CORe50
A new Dataset and Benchmark for Continual Learning and Object Recognition, Detection, Segmentation.
Continual/Lifelong learning (CL) of high-dimensional data streams is a challenging research problem far from being solved. CORe50 is a new dataset and benchmark specifically designed for assessing Continual Learning techniques in an Object Recognition context. This is provided along with a few baseline approaches for three different continual learning scenarios.
Number of elements: 50
Overall size of the datatsets: 25
Additiional information: One of the greatest goals of AI is building an artificial continual learning agent which can construct a sophisticated understanding of the external world from its own experience through the adaptive, goal-oriented and incremental development of ever more complex skills and knowledge. Yet, Continual/Lifelong learning (CL) of high-dimensional data streams is a challenging research problem far from being solved. In fact, fully retraining models each time new data becomes available is infeasible, due to computational and storage issues, while naïve continual learning strategies have been shown to suffer from catastrophic forgetting.

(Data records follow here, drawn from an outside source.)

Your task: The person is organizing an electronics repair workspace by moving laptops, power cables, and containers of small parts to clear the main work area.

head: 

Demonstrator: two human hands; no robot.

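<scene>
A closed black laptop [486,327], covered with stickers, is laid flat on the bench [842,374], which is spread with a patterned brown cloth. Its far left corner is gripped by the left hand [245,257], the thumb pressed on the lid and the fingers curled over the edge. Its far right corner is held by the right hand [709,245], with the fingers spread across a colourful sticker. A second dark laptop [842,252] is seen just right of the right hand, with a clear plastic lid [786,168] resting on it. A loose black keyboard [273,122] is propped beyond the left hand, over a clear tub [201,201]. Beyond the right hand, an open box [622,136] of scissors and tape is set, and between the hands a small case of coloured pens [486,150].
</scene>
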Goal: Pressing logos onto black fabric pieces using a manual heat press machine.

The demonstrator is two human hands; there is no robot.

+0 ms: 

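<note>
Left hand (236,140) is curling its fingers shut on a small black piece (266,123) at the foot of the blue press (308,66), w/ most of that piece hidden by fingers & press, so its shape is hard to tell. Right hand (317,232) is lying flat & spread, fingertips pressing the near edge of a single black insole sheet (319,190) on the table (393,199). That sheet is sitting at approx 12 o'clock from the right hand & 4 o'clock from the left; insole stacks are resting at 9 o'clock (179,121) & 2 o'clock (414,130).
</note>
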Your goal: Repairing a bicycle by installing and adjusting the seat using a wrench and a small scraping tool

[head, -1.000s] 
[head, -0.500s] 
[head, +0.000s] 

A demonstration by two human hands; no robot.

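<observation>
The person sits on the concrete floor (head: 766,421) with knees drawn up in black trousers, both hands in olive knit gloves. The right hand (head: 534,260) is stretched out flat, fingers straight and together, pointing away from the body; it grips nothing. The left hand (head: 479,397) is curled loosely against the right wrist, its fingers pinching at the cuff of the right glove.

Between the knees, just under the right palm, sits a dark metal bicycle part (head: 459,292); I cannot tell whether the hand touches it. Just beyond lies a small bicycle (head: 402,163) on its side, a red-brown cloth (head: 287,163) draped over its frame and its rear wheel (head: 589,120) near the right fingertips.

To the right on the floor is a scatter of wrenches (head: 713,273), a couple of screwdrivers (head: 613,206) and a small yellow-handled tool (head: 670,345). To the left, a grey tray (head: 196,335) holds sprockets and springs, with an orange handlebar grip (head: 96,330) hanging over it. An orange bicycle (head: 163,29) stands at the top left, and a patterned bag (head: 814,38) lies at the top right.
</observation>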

Moreover, even in the context of real-world object recognition applications (e.g. robotics), where continual learning is crucial, very few datasets and benchmarks are available to evaluate and compare emerging techniques.
In this asset we provide a new dataset and benchmark, specifically designed for assessing Continual Learning techniques in an Object Recognition context, along with a few baseline approaches for three different continual learning scenarios. Futhermore, we recently extended CORe50 to support object detection and segmentation.
CORe50, specifically designed for (C)ontinual (O)bject (Re)cognition, is a collection of 50 domestic objects belonging to 10 categories: plug adapters, mobile phones, scissors, light bulbs, cans, glasses, balls, markers, cups and remote controls. Classification can be performed at object level (50 classes) or at category level (10 classes). The first task (the default one) is much more challenging because objects of the same category are very difficult to be distinguished under certain poses. The dataset has been collected in 11 distinct sessions (8 indoor and 3 outdoor) characterized by different backgrounds and lighting. For each session and for each object, a 15 seconds video (at 20 fps) has been recorded with a Kinect 2.0 sensor delivering 300 RGB-D frames.